Exercise description: Where the string "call" shows up in a line of the records, copy that line.

Records:

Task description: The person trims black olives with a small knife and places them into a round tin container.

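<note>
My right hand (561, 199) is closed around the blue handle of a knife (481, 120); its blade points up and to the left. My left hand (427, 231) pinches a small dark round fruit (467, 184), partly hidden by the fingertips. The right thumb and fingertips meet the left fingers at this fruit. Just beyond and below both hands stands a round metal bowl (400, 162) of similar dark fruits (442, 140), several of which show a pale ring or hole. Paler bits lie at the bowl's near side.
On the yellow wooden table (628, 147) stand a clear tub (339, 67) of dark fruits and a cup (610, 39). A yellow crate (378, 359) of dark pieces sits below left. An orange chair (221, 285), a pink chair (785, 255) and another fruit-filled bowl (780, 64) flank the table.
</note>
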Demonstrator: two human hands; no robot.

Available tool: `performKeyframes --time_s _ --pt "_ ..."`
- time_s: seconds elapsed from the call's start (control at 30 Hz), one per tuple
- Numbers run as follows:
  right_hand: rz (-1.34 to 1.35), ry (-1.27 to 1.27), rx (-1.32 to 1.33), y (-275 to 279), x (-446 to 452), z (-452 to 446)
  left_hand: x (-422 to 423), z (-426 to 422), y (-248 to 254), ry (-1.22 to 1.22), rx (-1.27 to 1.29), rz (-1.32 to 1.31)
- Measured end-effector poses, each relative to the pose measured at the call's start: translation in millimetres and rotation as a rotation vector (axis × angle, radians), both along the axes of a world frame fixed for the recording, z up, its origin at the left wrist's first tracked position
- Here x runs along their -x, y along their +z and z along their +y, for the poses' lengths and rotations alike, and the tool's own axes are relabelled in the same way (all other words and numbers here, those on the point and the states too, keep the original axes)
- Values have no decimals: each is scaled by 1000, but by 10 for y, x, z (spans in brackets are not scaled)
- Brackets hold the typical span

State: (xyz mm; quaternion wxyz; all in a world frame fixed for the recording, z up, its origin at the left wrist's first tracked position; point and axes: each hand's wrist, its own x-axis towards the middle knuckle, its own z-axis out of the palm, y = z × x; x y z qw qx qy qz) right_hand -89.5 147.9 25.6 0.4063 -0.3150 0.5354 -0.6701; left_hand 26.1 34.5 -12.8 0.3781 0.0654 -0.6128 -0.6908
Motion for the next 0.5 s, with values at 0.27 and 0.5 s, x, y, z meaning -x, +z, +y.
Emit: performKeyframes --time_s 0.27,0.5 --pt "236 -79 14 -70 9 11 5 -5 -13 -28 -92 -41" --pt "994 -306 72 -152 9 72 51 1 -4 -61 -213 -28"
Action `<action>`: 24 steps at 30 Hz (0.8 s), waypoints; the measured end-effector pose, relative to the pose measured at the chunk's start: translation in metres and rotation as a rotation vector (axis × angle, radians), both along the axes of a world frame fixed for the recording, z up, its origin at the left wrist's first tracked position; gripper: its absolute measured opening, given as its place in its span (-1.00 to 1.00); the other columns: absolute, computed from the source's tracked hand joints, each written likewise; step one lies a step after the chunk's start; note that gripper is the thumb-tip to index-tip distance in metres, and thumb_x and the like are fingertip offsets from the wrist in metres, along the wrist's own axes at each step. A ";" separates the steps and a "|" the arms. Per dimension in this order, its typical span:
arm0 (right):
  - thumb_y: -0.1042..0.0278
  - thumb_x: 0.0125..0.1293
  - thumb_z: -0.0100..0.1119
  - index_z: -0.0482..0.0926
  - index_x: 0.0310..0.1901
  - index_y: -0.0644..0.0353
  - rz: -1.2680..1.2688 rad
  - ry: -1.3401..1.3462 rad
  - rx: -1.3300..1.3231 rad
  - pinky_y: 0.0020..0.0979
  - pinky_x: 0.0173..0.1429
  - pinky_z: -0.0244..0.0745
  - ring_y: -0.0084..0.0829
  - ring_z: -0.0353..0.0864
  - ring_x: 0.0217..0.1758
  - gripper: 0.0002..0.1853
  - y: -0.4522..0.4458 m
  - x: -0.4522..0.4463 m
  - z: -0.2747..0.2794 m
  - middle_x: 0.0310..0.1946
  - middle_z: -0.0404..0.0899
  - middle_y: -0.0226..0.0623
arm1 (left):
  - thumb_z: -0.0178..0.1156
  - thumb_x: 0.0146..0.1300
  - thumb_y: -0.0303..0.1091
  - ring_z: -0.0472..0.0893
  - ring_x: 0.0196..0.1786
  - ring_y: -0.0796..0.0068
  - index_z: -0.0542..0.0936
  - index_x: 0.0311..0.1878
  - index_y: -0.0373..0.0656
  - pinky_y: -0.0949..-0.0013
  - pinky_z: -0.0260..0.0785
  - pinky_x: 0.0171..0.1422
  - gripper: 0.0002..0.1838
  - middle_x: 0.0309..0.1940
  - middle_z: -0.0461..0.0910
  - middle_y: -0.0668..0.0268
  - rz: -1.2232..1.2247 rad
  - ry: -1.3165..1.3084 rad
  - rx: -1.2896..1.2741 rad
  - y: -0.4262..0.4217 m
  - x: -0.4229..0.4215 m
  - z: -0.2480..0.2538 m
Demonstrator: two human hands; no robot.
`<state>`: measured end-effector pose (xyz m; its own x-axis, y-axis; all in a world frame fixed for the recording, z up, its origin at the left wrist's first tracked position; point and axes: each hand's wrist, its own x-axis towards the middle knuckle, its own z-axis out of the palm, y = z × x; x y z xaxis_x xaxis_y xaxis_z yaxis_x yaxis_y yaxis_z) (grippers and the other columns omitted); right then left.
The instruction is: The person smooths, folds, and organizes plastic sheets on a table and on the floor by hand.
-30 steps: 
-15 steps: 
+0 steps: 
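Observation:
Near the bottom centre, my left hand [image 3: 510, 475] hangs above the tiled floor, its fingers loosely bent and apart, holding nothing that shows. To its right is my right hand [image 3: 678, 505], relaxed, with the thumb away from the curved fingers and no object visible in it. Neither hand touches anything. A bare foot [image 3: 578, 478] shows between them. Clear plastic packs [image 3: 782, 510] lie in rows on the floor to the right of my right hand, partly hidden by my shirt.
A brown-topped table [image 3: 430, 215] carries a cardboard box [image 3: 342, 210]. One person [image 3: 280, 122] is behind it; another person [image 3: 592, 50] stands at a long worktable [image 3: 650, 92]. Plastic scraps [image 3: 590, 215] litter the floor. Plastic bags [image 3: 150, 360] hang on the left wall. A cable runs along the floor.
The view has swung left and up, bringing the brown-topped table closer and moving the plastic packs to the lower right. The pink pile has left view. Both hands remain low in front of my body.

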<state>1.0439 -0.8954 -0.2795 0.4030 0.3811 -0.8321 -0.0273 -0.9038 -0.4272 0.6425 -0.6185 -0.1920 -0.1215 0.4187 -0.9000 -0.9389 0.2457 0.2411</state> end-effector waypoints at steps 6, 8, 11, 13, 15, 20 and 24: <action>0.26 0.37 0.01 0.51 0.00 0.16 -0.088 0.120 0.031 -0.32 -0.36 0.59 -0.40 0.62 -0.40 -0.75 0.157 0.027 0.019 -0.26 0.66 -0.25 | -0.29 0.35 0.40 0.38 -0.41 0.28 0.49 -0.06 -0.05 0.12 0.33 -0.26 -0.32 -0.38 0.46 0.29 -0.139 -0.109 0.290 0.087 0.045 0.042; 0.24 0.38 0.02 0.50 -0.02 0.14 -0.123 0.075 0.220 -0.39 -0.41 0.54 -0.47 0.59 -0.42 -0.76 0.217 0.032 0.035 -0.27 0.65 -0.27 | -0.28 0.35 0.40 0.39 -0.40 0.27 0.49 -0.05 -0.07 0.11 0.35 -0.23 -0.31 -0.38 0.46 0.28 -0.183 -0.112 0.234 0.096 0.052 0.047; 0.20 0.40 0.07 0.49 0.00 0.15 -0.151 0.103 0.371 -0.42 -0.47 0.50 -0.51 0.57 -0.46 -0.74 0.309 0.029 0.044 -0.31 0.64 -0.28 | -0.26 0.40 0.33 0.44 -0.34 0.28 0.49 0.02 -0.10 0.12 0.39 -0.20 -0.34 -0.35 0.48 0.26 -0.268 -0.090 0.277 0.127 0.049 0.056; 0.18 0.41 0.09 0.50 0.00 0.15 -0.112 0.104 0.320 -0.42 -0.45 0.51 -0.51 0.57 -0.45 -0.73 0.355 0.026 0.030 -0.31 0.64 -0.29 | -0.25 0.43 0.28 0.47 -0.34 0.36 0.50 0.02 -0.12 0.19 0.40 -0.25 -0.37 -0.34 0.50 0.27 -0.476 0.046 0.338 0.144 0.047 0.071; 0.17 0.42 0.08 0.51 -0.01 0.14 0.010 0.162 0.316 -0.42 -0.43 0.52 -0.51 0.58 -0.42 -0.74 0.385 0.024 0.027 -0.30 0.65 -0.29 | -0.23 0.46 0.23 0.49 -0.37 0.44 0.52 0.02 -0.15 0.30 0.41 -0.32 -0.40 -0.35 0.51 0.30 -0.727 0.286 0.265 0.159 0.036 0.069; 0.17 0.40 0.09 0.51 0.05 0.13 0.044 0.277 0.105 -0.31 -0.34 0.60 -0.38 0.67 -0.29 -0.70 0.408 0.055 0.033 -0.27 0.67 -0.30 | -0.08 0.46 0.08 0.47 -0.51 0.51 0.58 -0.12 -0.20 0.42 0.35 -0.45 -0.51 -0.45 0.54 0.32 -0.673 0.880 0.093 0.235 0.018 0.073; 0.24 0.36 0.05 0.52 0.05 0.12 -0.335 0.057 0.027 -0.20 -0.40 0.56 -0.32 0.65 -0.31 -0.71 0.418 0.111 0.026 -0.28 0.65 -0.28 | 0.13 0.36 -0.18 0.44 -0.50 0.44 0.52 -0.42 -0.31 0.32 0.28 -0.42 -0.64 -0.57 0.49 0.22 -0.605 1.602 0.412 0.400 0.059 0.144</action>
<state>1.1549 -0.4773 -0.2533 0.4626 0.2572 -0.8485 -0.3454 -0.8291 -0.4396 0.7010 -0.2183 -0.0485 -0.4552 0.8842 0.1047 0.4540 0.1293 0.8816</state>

Reply to the exercise:
- time_s: seconds elapsed from the call's start (control at 30 Hz), one per tuple
- Measured end-effector poses, each relative to the pose measured at the call's start: translation in millimetres and rotation as a rotation vector (axis × angle, radians), both along the axes of a world frame fixed for the recording, z up, its origin at the left wrist's first tracked position

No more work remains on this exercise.